▶ Work to be completed
All of the entries below, duplicated exactly, make up the answer.

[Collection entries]
########

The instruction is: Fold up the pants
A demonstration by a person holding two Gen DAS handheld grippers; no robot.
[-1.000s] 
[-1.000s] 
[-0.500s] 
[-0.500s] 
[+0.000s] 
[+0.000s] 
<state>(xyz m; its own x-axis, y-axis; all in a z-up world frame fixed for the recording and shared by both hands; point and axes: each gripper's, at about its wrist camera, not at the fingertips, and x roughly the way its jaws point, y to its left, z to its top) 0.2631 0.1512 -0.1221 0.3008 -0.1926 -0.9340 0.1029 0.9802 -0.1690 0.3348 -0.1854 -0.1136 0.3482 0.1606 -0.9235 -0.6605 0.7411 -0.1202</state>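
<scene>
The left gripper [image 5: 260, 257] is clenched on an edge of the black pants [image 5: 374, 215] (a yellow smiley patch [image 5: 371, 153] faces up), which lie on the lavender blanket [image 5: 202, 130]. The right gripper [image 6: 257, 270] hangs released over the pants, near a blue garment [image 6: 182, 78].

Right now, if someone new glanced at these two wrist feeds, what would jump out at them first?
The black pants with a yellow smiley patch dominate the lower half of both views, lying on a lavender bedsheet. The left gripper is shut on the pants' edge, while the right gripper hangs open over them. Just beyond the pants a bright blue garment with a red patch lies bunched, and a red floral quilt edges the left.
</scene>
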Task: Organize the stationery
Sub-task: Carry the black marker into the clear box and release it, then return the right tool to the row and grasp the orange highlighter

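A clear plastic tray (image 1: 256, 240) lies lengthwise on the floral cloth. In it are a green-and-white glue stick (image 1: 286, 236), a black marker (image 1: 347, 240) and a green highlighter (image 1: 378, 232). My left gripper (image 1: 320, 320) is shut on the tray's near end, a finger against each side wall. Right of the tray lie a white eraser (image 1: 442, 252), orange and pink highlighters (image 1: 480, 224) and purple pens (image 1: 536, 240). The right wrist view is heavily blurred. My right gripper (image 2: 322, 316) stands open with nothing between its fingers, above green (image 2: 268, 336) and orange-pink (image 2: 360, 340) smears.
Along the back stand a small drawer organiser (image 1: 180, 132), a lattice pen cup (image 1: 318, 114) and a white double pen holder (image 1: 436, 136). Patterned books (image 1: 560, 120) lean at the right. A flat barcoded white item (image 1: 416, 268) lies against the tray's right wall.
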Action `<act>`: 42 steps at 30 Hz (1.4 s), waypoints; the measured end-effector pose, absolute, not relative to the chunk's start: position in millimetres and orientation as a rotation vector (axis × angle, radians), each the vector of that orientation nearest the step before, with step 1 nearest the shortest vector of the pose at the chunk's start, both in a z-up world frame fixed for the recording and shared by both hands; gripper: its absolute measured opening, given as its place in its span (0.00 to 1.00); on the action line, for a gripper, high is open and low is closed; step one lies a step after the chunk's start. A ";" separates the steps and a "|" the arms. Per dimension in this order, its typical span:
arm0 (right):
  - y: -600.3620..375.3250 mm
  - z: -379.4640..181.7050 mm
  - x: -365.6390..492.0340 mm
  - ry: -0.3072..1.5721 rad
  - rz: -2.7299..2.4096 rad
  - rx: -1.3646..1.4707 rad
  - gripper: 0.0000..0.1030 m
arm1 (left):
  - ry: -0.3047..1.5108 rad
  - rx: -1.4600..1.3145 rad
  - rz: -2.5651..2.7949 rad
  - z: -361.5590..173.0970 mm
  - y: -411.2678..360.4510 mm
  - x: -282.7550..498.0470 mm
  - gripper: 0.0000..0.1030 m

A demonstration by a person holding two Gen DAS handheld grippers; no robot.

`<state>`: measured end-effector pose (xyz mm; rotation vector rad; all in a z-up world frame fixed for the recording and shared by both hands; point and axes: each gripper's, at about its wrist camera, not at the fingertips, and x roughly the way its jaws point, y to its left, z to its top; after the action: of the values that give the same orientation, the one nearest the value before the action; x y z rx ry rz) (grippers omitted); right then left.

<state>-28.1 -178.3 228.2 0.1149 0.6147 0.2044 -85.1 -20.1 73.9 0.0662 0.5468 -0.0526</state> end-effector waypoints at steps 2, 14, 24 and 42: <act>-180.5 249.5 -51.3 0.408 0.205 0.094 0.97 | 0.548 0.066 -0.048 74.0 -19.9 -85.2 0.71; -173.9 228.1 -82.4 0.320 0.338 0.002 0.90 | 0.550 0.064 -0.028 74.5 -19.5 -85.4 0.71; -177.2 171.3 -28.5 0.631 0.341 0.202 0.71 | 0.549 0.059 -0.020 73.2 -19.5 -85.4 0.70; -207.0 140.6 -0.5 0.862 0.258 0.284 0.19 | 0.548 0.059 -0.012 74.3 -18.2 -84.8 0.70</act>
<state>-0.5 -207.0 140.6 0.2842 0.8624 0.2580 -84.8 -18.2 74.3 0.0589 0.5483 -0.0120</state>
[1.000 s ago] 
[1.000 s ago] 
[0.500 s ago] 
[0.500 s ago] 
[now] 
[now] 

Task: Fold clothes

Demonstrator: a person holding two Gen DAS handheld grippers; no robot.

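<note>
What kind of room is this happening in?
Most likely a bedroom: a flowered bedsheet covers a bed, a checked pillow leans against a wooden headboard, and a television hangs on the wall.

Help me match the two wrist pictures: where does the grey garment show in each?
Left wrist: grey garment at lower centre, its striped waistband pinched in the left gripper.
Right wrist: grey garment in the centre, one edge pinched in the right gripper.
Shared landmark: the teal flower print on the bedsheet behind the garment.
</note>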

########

▶ Written answer
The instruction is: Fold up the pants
A demonstration by a person holding two Gen DAS handheld grippers; no robot.
[-1.000s] 
[-1.000s] 
[-0.500s] 
[-0.500s] 
[+0.000s] 
[+0.000s] 
<state>(xyz m; its own x-axis, y-axis; all in a z-up world frame fixed for the recording and shared by both hands; point and axes: each gripper's, at about its wrist camera, not at the fingertips, and x roughly the way its jaws point, y to its left, z to its top) 0.2631 0.1512 -0.1221 0.3008 -0.1926 -0.9340 0.1029 0.9802 -0.1690 0.3348 -0.1854 -0.1136 0.3482 0.1606 -0.9235 -0.6605 0.7411 -0.1202</state>
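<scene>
The left gripper [image 5: 260, 257] is clenched on an edge of the black pants [image 5: 374, 215] (a yellow smiley patch [image 5: 371, 153] faces up), which lie on the lavender blanket [image 5: 202, 130]. The right gripper [image 6: 257, 270] hangs released over the pants, near a blue garment [image 6: 182, 78].

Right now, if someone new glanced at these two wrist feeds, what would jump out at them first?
The black pants with a yellow smiley patch dominate the lower half of both views, lying on a lavender bedsheet. The left gripper is shut on the pants' edge, while the right gripper hangs open over them. Just beyond the pants a bright blue garment with a red patch lies bunched, and a red floral quilt edges the left.
</scene>
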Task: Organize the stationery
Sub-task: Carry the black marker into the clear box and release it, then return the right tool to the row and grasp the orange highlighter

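A clear plastic tray (image 1: 256, 240) lies lengthwise on the floral cloth. In it are a green-and-white glue stick (image 1: 286, 236), a black marker (image 1: 347, 240) and a green highlighter (image 1: 378, 232). My left gripper (image 1: 320, 320) is shut on the tray's near end, a finger against each side wall. Right of the tray lie a white eraser (image 1: 442, 252), orange and pink highlighters (image 1: 480, 224) and purple pens (image 1: 536, 240). The right wrist view is heavily blurred. My right gripper (image 2: 322, 316) stands open with nothing between its fingers, above green (image 2: 268, 336) and orange-pink (image 2: 360, 340) smears.
Along the back stand a small drawer organiser (image 1: 180, 132), a lattice pen cup (image 1: 318, 114) and a white double pen holder (image 1: 436, 136). Patterned books (image 1: 560, 120) lean at the right. A flat barcoded white item (image 1: 416, 268) lies against the tray's right wall.
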Action `<act>`: 42 steps at 30 Hz (1.4 s), waypoints; the measured end-effector pose, absolute, not relative to the chunk's start: position in millimetres and orientation as a rotation vector (axis × angle, radians), each the vector of that orientation nearest the step before, with step 1 nearest the shortest vector of the pose at the chunk's start, both in a z-up world frame fixed for the recording and shared by both hands; gripper: its absolute measured opening, given as its place in its span (0.00 to 1.00); on the action line, for a gripper, high is open and low is closed; step one lies a step after the chunk's start. A ";" separates the steps and a "|" the arms. Per dimension in this order, its typical span:
arm0 (right):
  - y: -600.3620..375.3250 mm
  - z: -379.4640..181.7050 mm
  - x: -365.6390..492.0340 mm
  - ry: -0.3072..1.5721 rad
  - rz: -2.7299..2.4096 rad
  - rx: -1.3646..1.4707 rad
  - gripper: 0.0000..0.1030 m
arm1 (left):
  - ry: -0.3047..1.5108 rad
  - rx: -1.4600..1.3145 rad
  - rz: -2.5651..2.7949 rad
  - z: -361.5590..173.0970 mm
  - y: -411.2678..360.4510 mm
  - x: -282.7550..498.0470 mm
  - gripper: 0.0000..0.1030 m

A demonstration by a person holding two Gen DAS handheld grippers; no robot.

`<state>`: measured end-effector pose (xyz mm; rotation vector rad; all in a z-up world frame fixed for the recording and shared by both hands; point and axes: each gripper's, at about its wrist camera, not at the fingertips, and x roughly the way its jaws point, y to its left, z to its top; after the action: of the values that give the same orientation, the one nearest the value before the action; x y z rx ry rz) (grippers omitted); right then left.

<state>-28.1 -178.3 228.2 0.1149 0.6147 0.2044 -85.1 -20.1 73.9 0.0662 0.5468 -0.0526</state> end-effector waypoints at steps 2, 14, 24 and 42: <act>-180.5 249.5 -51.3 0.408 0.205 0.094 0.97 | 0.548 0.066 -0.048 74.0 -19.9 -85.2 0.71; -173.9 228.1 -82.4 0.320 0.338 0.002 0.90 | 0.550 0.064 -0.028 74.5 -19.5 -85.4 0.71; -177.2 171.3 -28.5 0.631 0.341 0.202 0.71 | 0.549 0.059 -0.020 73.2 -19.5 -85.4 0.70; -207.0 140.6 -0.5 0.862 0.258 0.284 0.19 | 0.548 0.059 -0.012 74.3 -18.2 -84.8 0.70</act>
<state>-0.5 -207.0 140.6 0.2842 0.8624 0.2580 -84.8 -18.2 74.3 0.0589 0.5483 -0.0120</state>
[1.000 s ago] 
[1.000 s ago] 
[0.500 s ago] 
[0.500 s ago] 
[now] 
[now] 

Task: Fold clothes

Demonstrator: a person holding two Gen DAS handheld grippers; no robot.

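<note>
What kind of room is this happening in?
Most likely a bedroom: a flowered bedsheet covers a bed, a checked pillow leans against a wooden headboard, and a television hangs on the wall.

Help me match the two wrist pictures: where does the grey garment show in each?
Left wrist: grey garment at lower centre, its striped waistband pinched in the left gripper.
Right wrist: grey garment in the centre, one edge pinched in the right gripper.
Shared landmark: the teal flower print on the bedsheet behind the garment.
</note>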

Nothing else remains to be done in this exercise.